WORK INSTRUCTION:
Go through the listing below and gather every line with the word "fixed".

* * * *

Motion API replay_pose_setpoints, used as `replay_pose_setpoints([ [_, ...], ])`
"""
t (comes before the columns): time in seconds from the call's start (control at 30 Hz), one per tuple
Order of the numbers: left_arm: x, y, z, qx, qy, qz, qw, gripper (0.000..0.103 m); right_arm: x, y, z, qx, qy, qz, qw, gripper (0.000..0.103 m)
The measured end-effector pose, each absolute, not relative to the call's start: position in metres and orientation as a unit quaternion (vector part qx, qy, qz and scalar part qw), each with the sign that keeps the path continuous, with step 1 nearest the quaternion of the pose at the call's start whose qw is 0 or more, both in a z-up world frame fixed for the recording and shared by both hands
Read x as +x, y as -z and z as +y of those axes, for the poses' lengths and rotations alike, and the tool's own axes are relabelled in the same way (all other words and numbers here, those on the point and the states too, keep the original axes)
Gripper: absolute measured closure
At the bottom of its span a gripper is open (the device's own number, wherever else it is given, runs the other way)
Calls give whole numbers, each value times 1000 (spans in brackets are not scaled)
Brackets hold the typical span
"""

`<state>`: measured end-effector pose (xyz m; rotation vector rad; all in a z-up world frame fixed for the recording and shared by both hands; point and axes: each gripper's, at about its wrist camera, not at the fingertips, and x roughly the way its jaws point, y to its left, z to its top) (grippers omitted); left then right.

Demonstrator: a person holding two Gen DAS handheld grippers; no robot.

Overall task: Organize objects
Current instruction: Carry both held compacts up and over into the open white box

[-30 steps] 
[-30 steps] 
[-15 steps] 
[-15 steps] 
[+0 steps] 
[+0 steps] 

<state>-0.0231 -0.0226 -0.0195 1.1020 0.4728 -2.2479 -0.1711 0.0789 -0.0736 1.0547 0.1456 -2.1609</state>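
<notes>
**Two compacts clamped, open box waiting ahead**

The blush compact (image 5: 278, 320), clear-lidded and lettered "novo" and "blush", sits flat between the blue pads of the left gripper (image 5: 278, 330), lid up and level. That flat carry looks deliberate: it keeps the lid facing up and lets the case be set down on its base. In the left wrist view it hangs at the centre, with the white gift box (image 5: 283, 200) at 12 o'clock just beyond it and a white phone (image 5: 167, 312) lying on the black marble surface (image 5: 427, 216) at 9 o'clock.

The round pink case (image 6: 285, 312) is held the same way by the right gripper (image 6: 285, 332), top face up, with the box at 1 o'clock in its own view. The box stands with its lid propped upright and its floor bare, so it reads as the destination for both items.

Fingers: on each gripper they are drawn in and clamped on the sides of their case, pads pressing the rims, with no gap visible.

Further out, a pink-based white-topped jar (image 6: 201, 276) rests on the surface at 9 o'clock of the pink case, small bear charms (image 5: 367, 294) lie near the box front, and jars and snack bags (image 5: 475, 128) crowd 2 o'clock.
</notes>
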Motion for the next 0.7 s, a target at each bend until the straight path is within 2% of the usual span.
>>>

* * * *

ANSWER:
The measured end-effector pose, each absolute, not relative to the call's start: position in metres and orientation as a unit quaternion (vector part qx, qy, qz and scalar part qw), each with the sign that keeps the path continuous, with step 1 nearest the quaternion of the pose at the call's start whose qw is 0 or more, both in a z-up world frame fixed for the recording and shared by both hands
`<state>`: measured end-effector pose (xyz m; rotation vector rad; all in a z-up world frame fixed for the recording and shared by both hands; point and axes: each gripper's, at about its wrist camera, not at the fingertips, and x roughly the way its jaws point, y to its left, z to its top) (grippers omitted); left then right.

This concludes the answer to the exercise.